Go head and hate me for saying the truth that you ignore because u are in love with other distro.
Thank you for the years of fun Phoronix, will miss you.
If Canonical/Ubuntu disappears or cuts the ties officially with the GNU/Linux communities, we won't lose anything. Canonical doesn't write infrastructure (the few bits they do, no one else wants to use). So codewise they can be missed. We'll lose "the marketing that Canonical adds to GNU/Linux", but do they add it to GNU/Linux or are they just pushing their own increasingly non-GNU/Linux Mobi-buntu product?

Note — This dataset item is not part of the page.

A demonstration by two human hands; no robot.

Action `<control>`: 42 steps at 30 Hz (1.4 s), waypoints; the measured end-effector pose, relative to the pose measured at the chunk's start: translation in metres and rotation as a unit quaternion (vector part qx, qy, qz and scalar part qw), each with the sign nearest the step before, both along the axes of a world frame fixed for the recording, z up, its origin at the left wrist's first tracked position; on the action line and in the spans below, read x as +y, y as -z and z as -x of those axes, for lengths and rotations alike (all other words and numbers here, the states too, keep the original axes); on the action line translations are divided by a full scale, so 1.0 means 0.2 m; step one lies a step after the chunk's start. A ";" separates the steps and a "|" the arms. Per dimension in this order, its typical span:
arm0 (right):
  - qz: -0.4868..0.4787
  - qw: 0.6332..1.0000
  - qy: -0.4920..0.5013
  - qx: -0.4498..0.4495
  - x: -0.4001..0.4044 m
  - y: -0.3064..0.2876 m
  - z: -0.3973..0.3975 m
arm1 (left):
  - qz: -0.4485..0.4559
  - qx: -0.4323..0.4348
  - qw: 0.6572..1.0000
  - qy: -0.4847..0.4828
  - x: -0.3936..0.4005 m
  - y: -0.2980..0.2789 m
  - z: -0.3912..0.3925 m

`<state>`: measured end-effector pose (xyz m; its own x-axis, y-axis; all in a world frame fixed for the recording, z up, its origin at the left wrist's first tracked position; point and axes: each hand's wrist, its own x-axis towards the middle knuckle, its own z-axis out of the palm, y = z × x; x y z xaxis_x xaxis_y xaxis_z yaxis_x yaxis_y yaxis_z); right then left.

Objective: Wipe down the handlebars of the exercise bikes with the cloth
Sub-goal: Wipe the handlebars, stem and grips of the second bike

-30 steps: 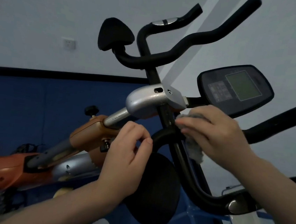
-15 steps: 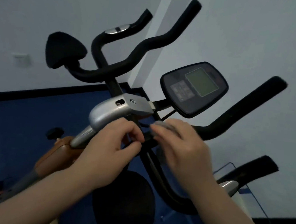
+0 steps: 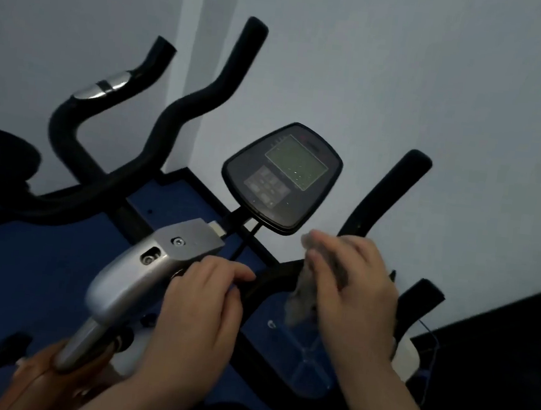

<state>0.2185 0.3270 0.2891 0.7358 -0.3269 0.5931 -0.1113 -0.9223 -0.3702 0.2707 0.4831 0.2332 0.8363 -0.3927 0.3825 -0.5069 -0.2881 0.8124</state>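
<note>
Head view: the right hand (image 3: 351,280) has its fingers curled around a grey cloth (image 3: 306,295), pressing it onto the near bike's black handlebar (image 3: 268,276). The left hand (image 3: 200,301) grips the bar beside the silver stem housing (image 3: 156,259). Wrapping the cloth fully around and sliding outward would likely clean best.

Right hand (image 3: 350,286) pressing grey cloth (image 3: 306,292) on black handlebar (image 3: 268,276), left hand (image 3: 199,311) gripping bar beside silver bracket (image 3: 142,271)
</note>
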 end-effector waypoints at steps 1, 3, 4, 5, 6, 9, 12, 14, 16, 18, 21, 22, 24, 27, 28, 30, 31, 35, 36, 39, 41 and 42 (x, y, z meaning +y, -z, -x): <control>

When it comes to the alledgedly 20 million Ubuntu users in Canonicals userbase, they are an unpricipled bunch who follow Canonical around and they accept whatever that company deems fit to give them. On top of that, these users, with their millions in numbers, are not enough to keep Canonical profitable. Tell me, what do those consumers add to GNU/Linux that we won't have without them? It isn't money flowing in the ecosystem, it isn't tecnical expertise, it isn't broader GNU/Linux advocacy, so what do you *buntu users add? Clout? In the decade that Canonical exists, these numbers have not brought any major software titles over from the Windows and Mac world. Don't take credit for Steam. we owe thanks for that to Microsoft, with their plan to turn Windows into a walled, application store controlled, phablet OS. Valve needed an escape.
So, why should the GNU/Linux communities care if *buntu users use a *buntu or Windows or Mac? You certainly aren't using GNU/Linux and you do nothing to advance it.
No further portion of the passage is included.